Man wird das System in den kommenden Wochen abschalten und Vorlagen von mehr als einer Milli­arde Nutzer löschen. Face­book musste die posi­tiven Einsatz­zwecke der Gesichts­erken­nung und die wach­senden Bedenken der Gesell­schaft hinsicht­lich Sicher­heit und Privat­sphäre gegen­ein­ander abwägen. Außerdem mangele es an Vorgaben der Regu­lierer.

Mehr als ein Drittel der täglich aktiven Nutzer hätten der Gesichts­erken­nung zuge­stimmt. Künftig wird es aber keine auto­mati­sche Iden­tifi­zie­rung mehr geben und alle Markie­rungen in bestehenden Bildern und Clips verschwinden. Entspre­chend entfallen auch Benach­rich­tigungen darüber, dass man in einem Foto oder Video von jemandem vertreten ist.

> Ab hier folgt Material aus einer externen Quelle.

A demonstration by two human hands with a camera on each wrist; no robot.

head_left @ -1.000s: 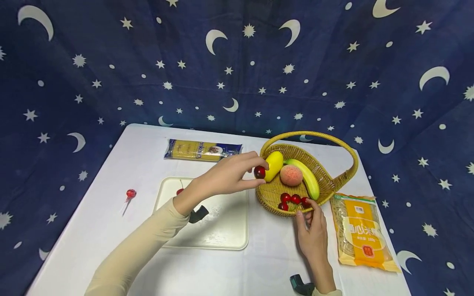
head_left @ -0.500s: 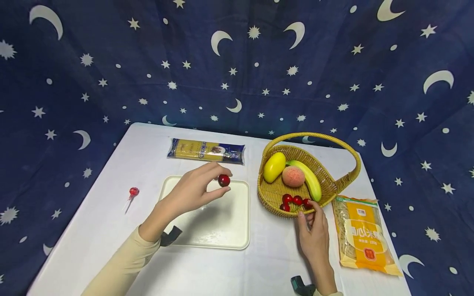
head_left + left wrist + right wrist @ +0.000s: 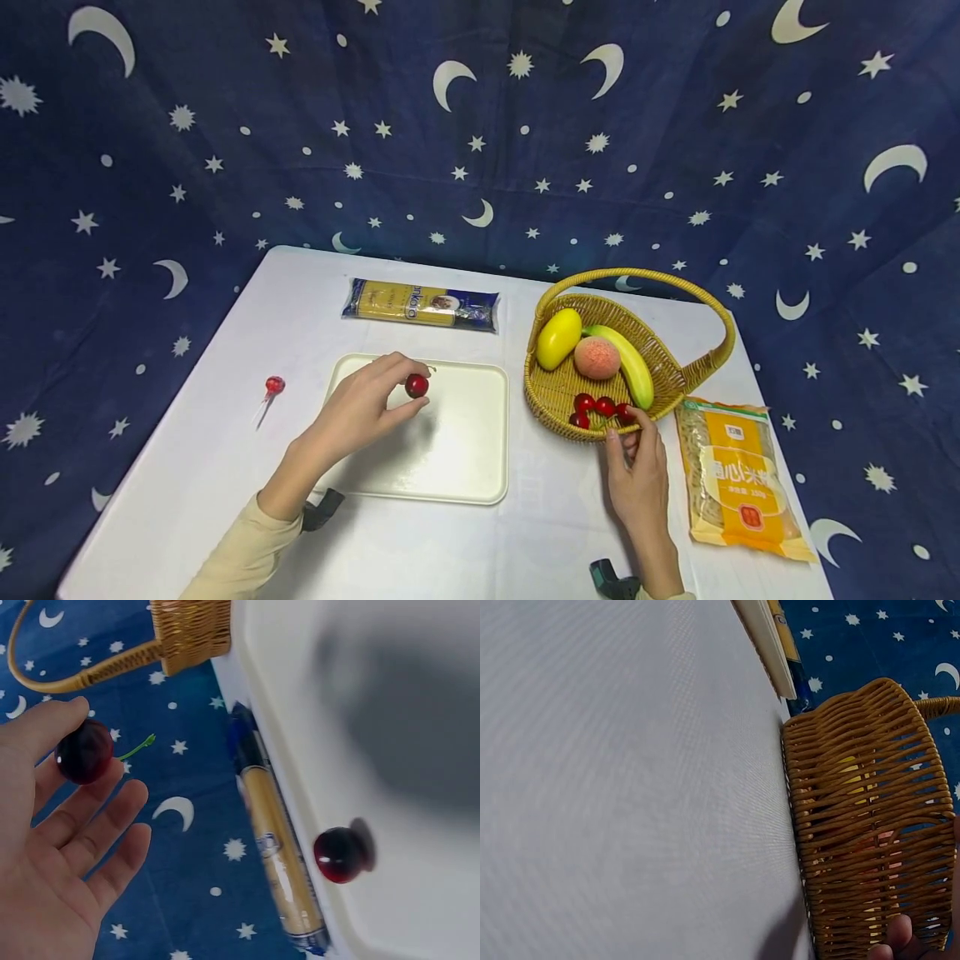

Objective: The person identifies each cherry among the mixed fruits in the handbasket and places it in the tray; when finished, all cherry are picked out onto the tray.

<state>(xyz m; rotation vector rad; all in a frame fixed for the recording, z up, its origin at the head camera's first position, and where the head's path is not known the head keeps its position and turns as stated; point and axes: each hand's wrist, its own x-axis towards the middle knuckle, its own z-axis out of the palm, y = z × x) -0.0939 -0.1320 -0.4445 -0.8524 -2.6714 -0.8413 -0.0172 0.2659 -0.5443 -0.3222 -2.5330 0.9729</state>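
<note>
My left hand (image 3: 363,408) pinches a dark red cherry (image 3: 417,385) between thumb and fingertips above the cream tray (image 3: 468,467). In the left wrist view, the held cherry (image 3: 85,752) shows a green stem, and the other fingers are loosely bent. Another cherry (image 3: 339,855) lies on the tray there; my hand hides it in the head view. My right hand (image 3: 637,479) grips the near rim of the wicker basket (image 3: 542,410), a finger over the rim beside the cherries. Inside lie several cherries (image 3: 605,406), a yellow mango-like fruit (image 3: 558,339), a peach (image 3: 597,357) and a banana (image 3: 632,367).
A spaghetti pack (image 3: 420,305) lies behind the tray. To the left is a red lollipop (image 3: 274,385). A yellow noodle bag (image 3: 738,479) lies right of the basket, whose tall handle (image 3: 637,272) arches over it. Star-patterned cloth hangs behind the white table (image 3: 517,542).
My left hand has carried the cherry leftward from beside the basket's yellow fruit to above the tray. My right hand has stayed at the basket rim.
</note>
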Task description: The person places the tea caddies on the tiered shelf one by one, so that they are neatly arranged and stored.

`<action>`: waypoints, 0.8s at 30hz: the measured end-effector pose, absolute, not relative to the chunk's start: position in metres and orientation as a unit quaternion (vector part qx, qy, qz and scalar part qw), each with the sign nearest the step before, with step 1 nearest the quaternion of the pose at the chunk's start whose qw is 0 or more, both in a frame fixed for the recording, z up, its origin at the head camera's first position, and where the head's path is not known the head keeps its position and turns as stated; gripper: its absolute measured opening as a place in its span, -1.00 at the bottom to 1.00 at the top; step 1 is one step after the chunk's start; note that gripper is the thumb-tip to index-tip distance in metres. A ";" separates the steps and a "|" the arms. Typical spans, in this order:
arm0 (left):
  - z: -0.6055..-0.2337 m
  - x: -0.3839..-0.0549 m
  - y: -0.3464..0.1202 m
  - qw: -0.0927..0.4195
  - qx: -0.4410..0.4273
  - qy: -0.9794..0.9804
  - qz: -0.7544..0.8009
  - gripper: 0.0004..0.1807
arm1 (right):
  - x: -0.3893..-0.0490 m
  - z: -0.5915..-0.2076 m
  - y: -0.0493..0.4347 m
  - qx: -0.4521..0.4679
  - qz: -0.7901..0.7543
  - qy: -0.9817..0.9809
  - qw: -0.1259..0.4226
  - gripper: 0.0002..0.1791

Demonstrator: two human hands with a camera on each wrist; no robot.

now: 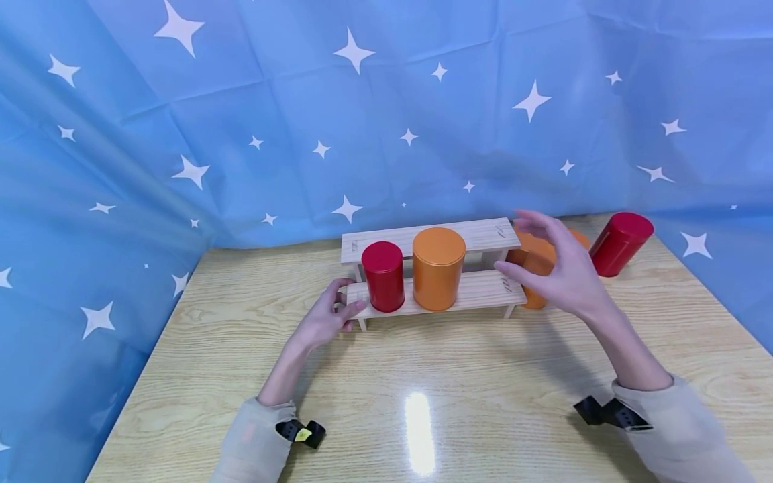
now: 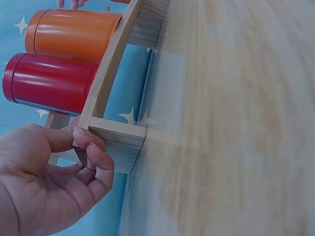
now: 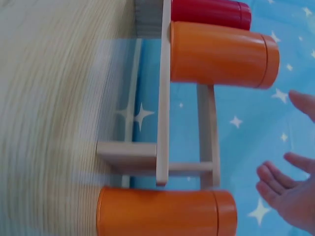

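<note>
A two-tier wooden shelf [image 1: 483, 287] stands on the table. On its lower step are a red canister [image 1: 384, 278] at the left and an orange canister [image 1: 439, 276] beside it. My left hand [image 1: 326, 318] grips the left end of that step, thumb and fingers bent round the board [image 2: 104, 93] in the left wrist view. Above the shelf's right end, my right hand [image 1: 570, 272] has its thumb and fingers spread apart and holds nothing. Partly hidden behind it, another orange canister [image 1: 534, 255] stands on the table beside the shelf.
Farther right is one more red canister [image 1: 622, 245], with a bit of orange [image 1: 581, 238] showing between it and my right hand. A blue star-patterned cloth [image 1: 290, 100] hangs behind the wooden table [image 1: 350, 396] and along its sides.
</note>
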State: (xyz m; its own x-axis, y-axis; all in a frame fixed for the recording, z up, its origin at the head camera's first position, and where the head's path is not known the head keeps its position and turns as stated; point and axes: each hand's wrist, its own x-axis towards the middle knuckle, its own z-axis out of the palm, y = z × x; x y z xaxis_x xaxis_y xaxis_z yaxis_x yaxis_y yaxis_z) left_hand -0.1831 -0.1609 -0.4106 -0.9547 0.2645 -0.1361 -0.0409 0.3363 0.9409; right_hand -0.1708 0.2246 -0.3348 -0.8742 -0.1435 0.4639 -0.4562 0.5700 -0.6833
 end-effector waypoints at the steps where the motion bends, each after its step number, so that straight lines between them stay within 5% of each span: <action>1: -0.411 -0.183 -0.161 0.133 0.069 0.807 0.571 -0.35 | -0.171 -0.335 0.227 0.169 0.426 -0.869 0.185 -0.12; 24: -0.410 -0.182 -0.160 0.131 0.055 0.808 0.572 -0.36 | -0.172 -0.353 0.275 0.078 0.398 -0.904 0.133 -0.17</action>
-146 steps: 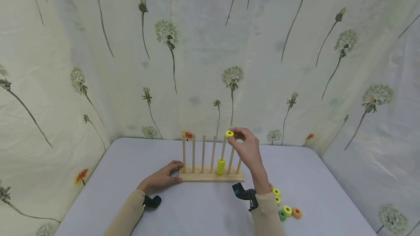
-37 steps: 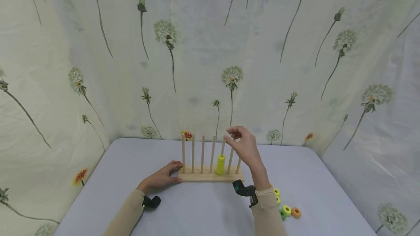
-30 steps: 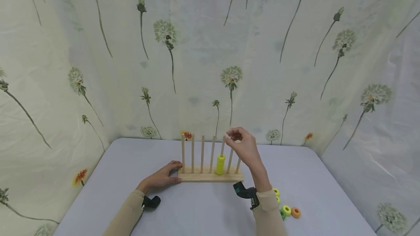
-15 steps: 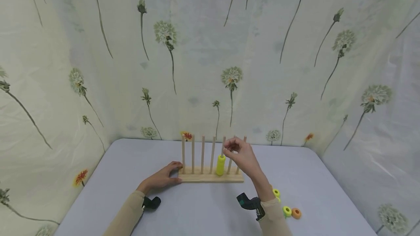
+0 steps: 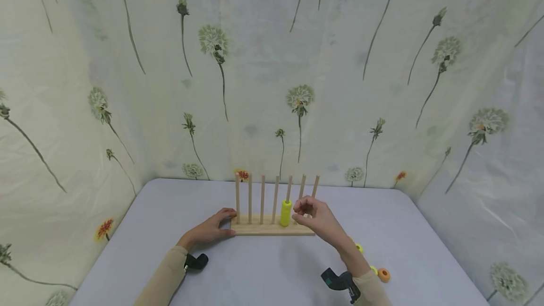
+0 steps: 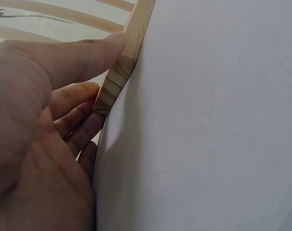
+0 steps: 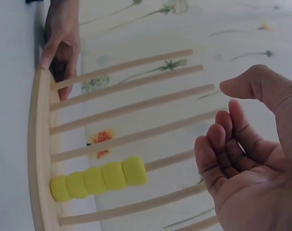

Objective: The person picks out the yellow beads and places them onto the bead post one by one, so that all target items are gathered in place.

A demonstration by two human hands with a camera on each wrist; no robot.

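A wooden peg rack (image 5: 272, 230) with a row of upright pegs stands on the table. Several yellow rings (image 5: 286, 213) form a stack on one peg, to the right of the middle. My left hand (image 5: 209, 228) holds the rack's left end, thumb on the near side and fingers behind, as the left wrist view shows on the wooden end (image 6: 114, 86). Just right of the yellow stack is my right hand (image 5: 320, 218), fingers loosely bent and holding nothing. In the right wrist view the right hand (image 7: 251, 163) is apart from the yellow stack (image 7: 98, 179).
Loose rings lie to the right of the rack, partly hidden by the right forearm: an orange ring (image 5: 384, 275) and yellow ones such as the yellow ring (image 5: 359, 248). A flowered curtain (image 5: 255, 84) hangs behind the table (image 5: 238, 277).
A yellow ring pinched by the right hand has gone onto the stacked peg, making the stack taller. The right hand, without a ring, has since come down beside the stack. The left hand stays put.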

Wo wird die Gesichts­erken­nung weiterhin einge­setzt?

Für Menschen mit einer Sehbe­ein­träch­tigung ist der Wegfall der Gesichts­erken­nung eine schlechte Nach­richt. So erklärt Face­book, dass ein Screen­reader demnächst nur noch die Anzahl der Personen, aber keine Namen erkennen kann.

Als weitere Einsatz­gebiete für die Tech­nologie erwägt Face­book die Anmel­dung bei einem Account oder das Entsperren eines Geräts. An diesen Verfahren arbeitet das Entwick­ler­studio momentan. Dabei möchte Face­book großen Wert auf Trans­parenz legen. Die Abschaf­fung der Gesichts­erken­nung scheint ein weiterer Versuch zu sein, das eigene Image aufzu­polieren.

Mit der Umbe­nen­nung des Mutter­kon­zerns von Face­book zu Meta signa­lisierte das Unter­nehmen eine neue Marsch­rich­tung.